Set down each line of the data exactly, but not the pictures.
_ _ _
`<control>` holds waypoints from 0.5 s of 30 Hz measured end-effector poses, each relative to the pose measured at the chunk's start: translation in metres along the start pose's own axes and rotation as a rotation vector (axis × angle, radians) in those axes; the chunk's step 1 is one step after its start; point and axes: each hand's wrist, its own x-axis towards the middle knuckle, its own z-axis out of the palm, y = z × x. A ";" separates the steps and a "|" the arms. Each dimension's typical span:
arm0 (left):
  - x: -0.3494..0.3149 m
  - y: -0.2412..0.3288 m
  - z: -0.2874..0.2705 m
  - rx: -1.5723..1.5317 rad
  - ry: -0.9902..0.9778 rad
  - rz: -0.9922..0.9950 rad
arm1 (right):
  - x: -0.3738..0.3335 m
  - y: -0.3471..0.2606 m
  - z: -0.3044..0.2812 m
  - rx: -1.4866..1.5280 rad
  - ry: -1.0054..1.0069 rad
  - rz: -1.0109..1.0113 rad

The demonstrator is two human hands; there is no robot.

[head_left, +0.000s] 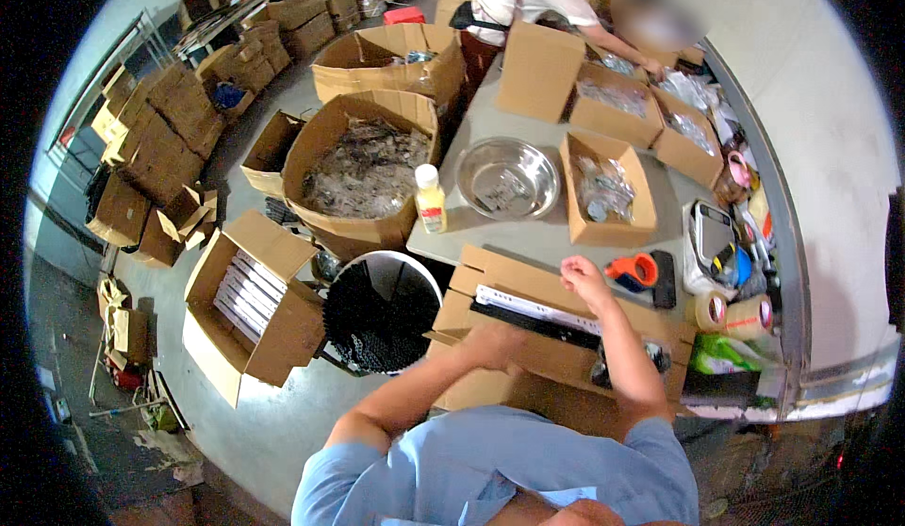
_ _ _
Task output:
`<control>` holds waypoints from 0.5 s of 30 Hz measured end-effector poses, each relative to the pose measured at the chunk's start: translation in metres along the start pose's own axes and rotation as a rotation vector (axis × angle, radians) in those axes; the chunk's step 1 is one step after its start; point and axes: each hand's wrist, its own x-axis towards the middle knuckle, its own z-axis out of the palm, y = z × x. A ";" separates the steps and a "|" the arms. Each dimension's typical span:
arm0 (left):
  - x: -0.3494..0.3149 m
  - y: -0.2412..0.3288 m
  - z: -0.2874..0.2705 m
  - rx: -1.5723..1.5317 rad
  - ry: -0.9902..0.9778 rad
  - rz: -0.9922..0.9950 rad
arm1 (right):
  - x: -0.3738..0.3335 m
  - y: -0.3471..0.2606 m
  - z: -0.3044..0.2812 m
  - rx: -1.4866..1.5280 rad
  - ry: -1.0054..1.0069 rad
  - rz: -1.0109..1.0113 rad

The demonstrator is two human hands; there is no robot.

[head_left, +0.000s] 

No further output is required for this answer.